Dal 27 marzo 2008, data di entrata in vigore del DM 22/01/2008 n.27, cambiano le regole per la vendita, o l’affitto degli immobili.

Infatti a partire da tale data i contratti che hanno per oggetto il trasferimento di immobili, i compromessi ed i rogiti, dovranno riportare, salvo deroga, la garanzia della conformità degli impianti domestici, conformità alla normativa sulla sicurezza in vigore al momento della loro attuazione.

Il venditore è obbligato a garantire la conformità degli impianti e a consegnare all’acquirente la documentazione che ne attesti la conformità. Questo però non significa che la vendita possa avvenire solo se gli impianti sono a norma; l’acquirente può accettare di acquistare l’immobile con gli impianti non conformi e di questo dovrà essere data espressa indicazione nel rogito.

Vale ricordare che se il venditore dichiara la conformità dell’impianto, ma questo poi non si rivela tale, l’acquirente ha diritto al risarcimento del danno.

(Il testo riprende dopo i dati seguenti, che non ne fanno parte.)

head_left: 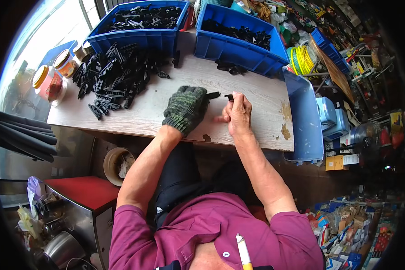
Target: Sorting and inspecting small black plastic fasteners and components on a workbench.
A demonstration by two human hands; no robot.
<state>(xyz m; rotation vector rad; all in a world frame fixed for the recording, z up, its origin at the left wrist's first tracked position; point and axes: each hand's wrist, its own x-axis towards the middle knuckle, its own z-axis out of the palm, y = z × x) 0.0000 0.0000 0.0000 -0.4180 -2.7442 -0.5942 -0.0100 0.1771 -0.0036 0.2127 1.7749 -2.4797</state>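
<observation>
My left hand [185,109], in a dark green knitted glove, is closed on a black plastic part [213,95] whose end sticks out to the right. My bare right hand [239,113] pinches a small black plastic piece [229,96] between thumb and fingers. A small gap separates the two pieces, above the near part of the table [256,130]. Left of my gloved hand lies a big heap of long black slotted plastic parts [117,76]. A few small black pieces [231,68] lie farther back, in front of the right-hand bin.
Two blue bins, one at left [135,41] and one at right [238,53], hold black parts along the table's far side. Jars [49,83] stand at the left edge. A blue tub [307,117] adjoins the right edge; a bucket [114,166] stands below at left.
</observation>
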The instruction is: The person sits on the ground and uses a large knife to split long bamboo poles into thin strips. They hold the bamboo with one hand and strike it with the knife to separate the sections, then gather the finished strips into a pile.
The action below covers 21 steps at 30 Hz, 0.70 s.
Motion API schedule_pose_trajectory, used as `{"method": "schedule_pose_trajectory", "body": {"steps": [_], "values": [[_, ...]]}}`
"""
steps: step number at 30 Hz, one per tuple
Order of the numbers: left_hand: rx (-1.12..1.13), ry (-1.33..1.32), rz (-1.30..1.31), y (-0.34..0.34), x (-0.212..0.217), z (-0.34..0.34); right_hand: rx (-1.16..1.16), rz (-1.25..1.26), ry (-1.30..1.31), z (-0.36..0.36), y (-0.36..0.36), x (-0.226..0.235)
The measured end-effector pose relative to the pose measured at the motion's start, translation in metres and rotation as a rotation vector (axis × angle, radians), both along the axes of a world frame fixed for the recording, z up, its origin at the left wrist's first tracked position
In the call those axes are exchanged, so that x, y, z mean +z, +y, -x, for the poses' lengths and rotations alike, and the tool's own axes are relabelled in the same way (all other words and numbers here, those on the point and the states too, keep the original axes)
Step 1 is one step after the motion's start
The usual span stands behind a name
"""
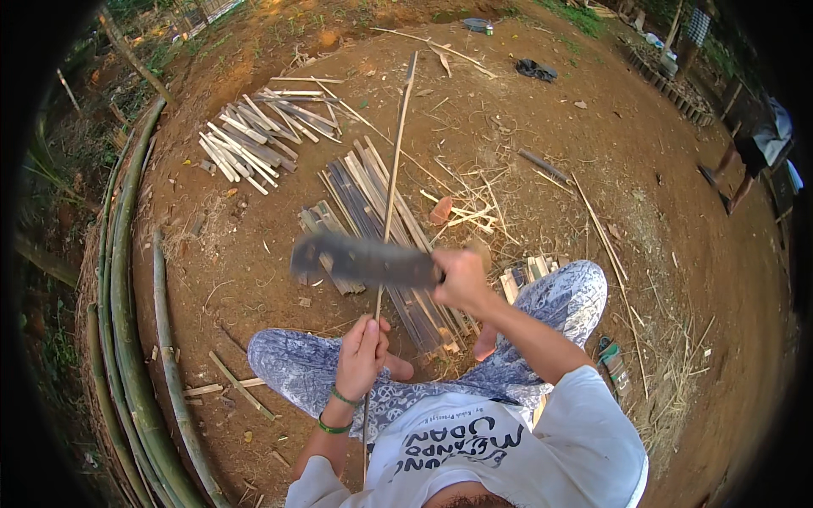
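Observation:
A long, thin bamboo strip runs from my lap up toward the far side. My left hand is closed round it, near my knees. In my right hand is a machete, gripped by its handle, its broad dark blade pointing left and smeared by motion. The blade crosses over the strip beyond my left hand; whether they touch I cannot tell. Beneath the blade lies a pile of split bamboo slats, partly hidden by it.
Shorter bamboo pieces lie heaped at the far left. Long green bamboo poles line the left side. Pale offcuts are scattered beyond my right hand. A sandal lies by my right knee. Another person is at the far right.

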<state>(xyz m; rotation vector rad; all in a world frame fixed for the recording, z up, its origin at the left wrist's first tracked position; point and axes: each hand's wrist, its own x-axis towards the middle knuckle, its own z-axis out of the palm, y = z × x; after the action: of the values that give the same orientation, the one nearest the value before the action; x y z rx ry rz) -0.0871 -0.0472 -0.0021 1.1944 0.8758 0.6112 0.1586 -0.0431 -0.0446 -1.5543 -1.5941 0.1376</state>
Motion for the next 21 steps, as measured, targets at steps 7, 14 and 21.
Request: {"method": "schedule_pose_trajectory", "body": {"steps": [7,14,21], "values": [[0.045,0.143,-0.213,0.000,-0.013,0.003,0.033,-0.043,-0.183,-0.002,-0.001,0.024],[-0.009,0.195,-0.301,-0.026,0.006,0.024,-0.225,0.101,-0.196,-0.065,0.026,0.055],[-0.031,0.337,-0.314,-0.056,0.010,0.061,-0.321,0.145,-0.238,-0.095,0.031,0.065]]}}
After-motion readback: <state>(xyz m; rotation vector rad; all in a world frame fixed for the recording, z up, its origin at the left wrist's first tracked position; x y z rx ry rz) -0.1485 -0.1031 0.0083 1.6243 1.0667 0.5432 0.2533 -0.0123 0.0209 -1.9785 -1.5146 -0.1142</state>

Gli impianti interessati sono:

  • Impianto elettrico;
  • Impianto radiotelevisivo;
  • Impianto idrico e sanitario;
  • Impianto di protezione contro le scariche atmosferiche;
  • Impianto di automazione cancelli, porte e barriere;
  • Impianto di riscaldamento,climatizzazione e condizionamento;
  • Impianto di refrigerazione:
  • Impianto di distribuzione  ed utilizzo di gas;
  • Impianto di sollevamento persone o cose tramite ascensori;
  • Impianto di protezione antincendio.
 

4 repliche


  1. Allora le multe fino a 10.000 euro di cui si sente parlare quando scattano?


  2. PER FERDI: francamente non so a cosa si riferisca il discorso delle multe di cui parli. Verifico e ti aggiorno.


  3. Ciao, scusate, ma per chi non deve vendere/affittare non c’è nessun obbligo di avere certificati di conformità?